*** Block opens ***

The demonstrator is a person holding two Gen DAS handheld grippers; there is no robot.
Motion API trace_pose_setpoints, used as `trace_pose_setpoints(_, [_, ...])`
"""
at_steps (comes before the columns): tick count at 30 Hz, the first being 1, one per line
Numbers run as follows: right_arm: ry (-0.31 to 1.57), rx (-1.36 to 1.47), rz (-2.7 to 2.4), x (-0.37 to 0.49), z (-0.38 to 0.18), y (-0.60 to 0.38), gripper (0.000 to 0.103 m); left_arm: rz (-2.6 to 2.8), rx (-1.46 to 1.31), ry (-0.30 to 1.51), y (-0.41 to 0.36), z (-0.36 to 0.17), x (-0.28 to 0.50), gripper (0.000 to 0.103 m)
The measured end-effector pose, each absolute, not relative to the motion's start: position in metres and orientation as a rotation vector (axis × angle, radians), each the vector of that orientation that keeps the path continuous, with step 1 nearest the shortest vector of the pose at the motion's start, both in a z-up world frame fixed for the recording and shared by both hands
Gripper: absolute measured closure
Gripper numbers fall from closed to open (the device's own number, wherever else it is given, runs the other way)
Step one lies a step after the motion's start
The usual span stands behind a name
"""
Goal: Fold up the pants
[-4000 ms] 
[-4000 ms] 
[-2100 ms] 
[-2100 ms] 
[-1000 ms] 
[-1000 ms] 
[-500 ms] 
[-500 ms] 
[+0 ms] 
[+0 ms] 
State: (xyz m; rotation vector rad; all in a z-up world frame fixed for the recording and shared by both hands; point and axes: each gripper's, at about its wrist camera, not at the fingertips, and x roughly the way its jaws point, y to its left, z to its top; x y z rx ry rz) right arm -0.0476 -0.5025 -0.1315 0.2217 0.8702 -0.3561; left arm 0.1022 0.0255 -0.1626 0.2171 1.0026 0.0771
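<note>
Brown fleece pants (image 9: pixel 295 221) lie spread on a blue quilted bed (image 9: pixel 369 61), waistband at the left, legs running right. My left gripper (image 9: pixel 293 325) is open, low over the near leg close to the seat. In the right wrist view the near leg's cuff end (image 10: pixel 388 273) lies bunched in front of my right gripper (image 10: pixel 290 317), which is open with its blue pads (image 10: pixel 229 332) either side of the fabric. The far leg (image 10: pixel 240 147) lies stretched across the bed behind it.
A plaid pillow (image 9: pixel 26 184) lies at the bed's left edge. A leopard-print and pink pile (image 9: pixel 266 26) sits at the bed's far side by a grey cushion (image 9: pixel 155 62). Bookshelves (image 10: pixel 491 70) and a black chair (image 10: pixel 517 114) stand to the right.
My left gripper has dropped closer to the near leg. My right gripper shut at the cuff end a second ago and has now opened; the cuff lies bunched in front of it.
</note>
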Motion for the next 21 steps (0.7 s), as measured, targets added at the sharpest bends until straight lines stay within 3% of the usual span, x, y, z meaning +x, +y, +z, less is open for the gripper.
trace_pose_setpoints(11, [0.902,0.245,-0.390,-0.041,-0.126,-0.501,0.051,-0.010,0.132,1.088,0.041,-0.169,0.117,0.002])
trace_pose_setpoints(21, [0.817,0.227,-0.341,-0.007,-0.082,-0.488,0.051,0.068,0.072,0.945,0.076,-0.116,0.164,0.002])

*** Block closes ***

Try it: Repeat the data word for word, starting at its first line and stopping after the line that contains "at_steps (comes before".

Written response:
The demonstrator is a person holding two Gen DAS handheld grippers; there is no robot.
Motion API trace_pose_setpoints, used as `trace_pose_setpoints(_, [_, ...])`
"""
at_steps (comes before the columns): tick count at 30 Hz, the first being 1, one per line

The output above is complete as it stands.